### DATA FOR THE TASK
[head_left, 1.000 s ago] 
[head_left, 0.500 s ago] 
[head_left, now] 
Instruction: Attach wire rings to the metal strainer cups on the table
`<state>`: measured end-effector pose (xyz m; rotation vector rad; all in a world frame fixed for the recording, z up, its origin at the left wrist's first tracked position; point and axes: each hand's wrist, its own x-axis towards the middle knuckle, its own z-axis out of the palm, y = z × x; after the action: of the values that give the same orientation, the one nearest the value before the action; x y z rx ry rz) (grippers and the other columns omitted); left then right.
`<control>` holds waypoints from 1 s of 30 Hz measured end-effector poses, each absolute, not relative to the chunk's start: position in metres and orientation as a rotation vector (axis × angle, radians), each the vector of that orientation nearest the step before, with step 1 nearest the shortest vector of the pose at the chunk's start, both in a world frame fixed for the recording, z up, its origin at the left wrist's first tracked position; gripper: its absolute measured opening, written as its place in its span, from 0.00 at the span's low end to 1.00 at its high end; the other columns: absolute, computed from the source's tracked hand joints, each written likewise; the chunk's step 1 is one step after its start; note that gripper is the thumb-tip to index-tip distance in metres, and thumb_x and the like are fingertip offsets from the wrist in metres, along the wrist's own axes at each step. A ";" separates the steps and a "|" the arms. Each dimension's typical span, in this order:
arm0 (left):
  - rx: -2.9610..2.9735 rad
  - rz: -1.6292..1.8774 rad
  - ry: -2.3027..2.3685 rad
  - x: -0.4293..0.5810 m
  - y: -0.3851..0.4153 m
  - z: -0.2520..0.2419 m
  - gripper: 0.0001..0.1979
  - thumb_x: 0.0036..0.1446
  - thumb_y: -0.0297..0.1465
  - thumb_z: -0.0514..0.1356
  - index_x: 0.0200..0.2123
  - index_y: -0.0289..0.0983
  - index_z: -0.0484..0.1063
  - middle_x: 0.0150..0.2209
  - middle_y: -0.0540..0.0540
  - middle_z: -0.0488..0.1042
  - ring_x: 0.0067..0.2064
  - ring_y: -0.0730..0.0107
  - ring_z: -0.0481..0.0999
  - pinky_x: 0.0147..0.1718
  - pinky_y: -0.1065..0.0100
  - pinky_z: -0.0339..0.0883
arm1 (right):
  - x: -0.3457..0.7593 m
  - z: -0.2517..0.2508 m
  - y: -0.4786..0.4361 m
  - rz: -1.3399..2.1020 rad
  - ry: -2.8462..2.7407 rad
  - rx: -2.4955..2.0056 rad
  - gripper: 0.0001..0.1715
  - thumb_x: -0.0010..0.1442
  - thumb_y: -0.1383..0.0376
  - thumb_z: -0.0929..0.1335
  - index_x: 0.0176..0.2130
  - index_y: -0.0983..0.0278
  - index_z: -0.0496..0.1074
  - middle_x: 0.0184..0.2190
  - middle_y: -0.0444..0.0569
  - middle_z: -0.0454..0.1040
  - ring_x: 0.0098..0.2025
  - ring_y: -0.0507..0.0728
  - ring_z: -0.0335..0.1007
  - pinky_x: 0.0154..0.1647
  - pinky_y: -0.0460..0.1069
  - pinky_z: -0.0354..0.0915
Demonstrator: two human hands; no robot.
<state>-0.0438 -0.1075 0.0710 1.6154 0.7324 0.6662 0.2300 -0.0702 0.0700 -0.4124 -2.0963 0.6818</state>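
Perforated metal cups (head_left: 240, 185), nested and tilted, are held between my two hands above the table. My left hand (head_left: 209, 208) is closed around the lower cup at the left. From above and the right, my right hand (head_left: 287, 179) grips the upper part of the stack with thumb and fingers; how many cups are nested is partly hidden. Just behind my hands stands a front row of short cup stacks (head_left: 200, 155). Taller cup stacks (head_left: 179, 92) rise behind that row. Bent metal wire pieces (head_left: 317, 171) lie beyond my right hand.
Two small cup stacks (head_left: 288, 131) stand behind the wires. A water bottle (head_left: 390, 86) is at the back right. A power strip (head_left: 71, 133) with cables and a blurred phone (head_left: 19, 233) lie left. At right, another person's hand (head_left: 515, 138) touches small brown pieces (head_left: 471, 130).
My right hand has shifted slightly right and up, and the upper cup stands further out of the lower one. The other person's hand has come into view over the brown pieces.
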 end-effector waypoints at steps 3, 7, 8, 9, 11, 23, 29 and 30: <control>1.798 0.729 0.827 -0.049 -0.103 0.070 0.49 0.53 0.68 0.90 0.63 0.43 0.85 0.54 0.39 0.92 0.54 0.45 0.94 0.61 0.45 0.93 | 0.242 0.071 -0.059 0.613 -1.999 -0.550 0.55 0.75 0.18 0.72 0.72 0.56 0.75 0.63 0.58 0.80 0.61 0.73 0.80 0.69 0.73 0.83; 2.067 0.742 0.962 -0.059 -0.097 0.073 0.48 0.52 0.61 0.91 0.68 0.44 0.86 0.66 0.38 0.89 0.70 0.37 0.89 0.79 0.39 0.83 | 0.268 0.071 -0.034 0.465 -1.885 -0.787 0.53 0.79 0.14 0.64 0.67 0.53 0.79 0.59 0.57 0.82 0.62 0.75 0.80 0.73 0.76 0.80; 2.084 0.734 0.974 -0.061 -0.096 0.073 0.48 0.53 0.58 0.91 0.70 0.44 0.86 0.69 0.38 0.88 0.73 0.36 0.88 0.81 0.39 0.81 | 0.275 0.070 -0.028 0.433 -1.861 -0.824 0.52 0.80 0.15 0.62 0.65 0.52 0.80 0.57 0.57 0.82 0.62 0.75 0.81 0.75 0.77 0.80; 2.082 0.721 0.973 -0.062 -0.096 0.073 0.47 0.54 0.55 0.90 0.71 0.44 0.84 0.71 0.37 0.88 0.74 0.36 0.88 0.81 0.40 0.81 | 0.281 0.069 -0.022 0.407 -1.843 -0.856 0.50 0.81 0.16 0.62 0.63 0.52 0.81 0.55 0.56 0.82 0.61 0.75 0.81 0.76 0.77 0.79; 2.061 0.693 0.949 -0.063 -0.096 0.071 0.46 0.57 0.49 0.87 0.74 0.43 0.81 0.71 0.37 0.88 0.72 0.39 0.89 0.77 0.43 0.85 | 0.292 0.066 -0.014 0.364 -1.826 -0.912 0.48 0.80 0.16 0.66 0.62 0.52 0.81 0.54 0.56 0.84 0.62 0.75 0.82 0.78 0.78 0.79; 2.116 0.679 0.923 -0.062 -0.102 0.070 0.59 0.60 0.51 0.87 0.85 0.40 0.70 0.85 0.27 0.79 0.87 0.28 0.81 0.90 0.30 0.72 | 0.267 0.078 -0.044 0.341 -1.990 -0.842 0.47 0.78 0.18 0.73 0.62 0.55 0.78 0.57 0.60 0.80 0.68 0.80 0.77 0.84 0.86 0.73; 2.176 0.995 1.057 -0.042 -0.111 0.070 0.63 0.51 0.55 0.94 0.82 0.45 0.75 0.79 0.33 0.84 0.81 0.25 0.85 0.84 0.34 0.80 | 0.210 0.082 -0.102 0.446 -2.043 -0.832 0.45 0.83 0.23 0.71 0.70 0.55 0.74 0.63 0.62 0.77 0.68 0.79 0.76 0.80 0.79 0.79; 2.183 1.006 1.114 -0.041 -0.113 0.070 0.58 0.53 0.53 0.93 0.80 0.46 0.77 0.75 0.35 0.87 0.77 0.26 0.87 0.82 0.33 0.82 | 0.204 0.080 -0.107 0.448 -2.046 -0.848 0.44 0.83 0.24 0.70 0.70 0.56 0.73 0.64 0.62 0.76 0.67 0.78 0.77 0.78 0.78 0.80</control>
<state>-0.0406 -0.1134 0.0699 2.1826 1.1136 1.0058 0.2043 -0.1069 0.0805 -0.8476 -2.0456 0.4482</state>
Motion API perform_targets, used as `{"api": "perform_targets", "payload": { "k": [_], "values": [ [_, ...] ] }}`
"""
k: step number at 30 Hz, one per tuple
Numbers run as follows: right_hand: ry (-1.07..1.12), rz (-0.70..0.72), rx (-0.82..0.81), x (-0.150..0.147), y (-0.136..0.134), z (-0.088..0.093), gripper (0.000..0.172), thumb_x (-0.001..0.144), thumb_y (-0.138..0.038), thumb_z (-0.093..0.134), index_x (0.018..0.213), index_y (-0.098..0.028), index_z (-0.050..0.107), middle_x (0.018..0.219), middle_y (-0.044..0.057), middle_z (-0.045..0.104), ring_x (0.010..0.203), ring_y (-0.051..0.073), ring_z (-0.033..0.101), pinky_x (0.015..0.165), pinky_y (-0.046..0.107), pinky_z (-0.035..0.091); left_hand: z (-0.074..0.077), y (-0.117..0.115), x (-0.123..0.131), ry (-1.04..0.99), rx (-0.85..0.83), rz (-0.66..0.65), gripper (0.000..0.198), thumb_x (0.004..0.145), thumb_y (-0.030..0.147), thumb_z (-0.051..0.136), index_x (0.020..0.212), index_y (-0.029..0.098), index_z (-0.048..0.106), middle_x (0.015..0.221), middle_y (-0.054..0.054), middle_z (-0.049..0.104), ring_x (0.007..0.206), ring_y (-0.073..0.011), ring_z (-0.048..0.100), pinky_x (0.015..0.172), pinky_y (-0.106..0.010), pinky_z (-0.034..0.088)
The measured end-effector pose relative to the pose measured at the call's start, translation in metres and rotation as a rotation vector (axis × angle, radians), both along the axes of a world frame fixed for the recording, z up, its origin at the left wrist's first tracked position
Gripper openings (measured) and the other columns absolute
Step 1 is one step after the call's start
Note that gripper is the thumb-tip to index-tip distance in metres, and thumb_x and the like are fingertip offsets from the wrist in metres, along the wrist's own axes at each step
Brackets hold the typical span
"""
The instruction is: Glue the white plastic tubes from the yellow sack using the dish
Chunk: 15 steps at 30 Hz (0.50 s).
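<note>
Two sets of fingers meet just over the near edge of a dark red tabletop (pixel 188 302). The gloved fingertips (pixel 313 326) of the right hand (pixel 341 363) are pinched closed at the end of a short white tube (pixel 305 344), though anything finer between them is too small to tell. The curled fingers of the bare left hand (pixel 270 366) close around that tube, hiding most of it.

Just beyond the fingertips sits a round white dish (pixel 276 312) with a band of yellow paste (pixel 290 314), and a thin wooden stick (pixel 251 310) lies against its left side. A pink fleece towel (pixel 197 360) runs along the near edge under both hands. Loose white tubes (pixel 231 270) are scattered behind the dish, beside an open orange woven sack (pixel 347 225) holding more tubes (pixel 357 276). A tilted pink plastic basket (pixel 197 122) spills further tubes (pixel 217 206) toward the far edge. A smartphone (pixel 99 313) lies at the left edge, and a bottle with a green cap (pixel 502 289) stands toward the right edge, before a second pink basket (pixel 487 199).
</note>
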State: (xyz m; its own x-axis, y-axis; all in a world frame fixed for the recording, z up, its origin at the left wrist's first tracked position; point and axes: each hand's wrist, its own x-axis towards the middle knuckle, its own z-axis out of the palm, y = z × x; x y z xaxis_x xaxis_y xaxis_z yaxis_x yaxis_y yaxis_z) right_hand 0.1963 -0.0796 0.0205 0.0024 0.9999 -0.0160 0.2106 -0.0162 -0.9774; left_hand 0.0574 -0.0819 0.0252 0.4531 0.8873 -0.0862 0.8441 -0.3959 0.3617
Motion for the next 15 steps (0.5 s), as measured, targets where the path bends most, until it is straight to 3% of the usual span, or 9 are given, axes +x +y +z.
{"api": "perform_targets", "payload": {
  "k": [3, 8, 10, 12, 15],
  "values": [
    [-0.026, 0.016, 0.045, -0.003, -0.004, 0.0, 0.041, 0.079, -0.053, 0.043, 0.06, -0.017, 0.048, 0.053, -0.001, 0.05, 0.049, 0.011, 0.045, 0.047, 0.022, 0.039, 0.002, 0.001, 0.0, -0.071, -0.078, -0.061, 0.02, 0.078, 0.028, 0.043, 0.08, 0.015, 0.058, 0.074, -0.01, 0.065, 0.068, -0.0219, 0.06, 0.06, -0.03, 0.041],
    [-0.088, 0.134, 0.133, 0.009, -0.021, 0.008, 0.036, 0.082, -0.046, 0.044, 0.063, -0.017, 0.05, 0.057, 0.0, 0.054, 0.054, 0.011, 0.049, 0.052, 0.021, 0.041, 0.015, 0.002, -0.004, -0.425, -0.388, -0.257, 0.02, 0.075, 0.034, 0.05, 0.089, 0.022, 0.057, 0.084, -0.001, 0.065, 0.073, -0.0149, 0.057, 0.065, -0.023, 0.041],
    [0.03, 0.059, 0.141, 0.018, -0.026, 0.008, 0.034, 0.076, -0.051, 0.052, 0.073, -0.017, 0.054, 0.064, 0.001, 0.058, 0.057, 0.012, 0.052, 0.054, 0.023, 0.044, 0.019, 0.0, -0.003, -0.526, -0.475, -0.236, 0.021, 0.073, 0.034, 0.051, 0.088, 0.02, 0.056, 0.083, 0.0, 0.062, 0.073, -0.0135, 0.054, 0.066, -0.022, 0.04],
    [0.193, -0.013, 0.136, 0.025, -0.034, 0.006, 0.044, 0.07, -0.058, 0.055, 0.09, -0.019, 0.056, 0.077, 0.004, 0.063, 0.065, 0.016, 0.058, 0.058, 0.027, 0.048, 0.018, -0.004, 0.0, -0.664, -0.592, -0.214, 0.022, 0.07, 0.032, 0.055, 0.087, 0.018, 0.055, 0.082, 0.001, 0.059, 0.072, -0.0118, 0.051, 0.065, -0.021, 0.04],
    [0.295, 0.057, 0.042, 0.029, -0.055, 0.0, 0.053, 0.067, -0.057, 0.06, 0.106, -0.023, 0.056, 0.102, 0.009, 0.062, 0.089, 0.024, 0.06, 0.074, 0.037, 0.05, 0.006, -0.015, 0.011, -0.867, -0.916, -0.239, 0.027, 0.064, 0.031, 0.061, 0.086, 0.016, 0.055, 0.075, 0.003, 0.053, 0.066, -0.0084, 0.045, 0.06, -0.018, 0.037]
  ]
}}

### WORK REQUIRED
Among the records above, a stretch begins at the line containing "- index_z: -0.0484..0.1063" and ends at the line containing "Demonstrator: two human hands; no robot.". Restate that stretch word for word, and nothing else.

### SOLVED EXERCISE
  - index_z: -0.0484..0.1063
  - middle_x: 0.0150..0.2209
  - middle_y: -0.0540..0.0540
  - middle_z: -0.0488..0.1042
  - ring_x: 0.0067..0.2064
  - ring_y: -0.0730..0.0107
  - ring_z: -0.0481..0.0999
  - pinky_x: 0.0147..0.1718
  - pinky_y: -0.1065..0.0100
  - pinky_z: -0.0339..0.0883
arm1 (right):
  - x: -0.3457..0.7593 m
  - z: -0.2517..0.2508 m
  - y: -0.4786..0.4361 m
  - rz: -1.3399..2.1020 rad
  - ry: -2.8462..2.7407 rad
  - rx: -2.4955..2.0056 rad
  - gripper: 0.0001..0.1715
  - thumb_x: -0.0010..0.1442
  - thumb_y: -0.1383..0.0376
  - thumb_z: -0.0929..0.1335
  - index_x: 0.0176..0.2130
  - index_y: -0.0983..0.0278
  - index_z: -0.0496..0.1074
  - middle_x: 0.0184..0.2190
  - middle_y: -0.0444..0.0569
  - middle_z: -0.0454..0.1040
  - ring_x: 0.0098..0.2025
  - ring_y: -0.0507..0.0728
  - ring_z: -0.0335..0.1007
  - pinky_x: 0.0154..0.1647
  - pinky_y: -0.0460..0.1069
  - pinky_z: -0.0354..0.0915
Demonstrator: two human hands; no robot.

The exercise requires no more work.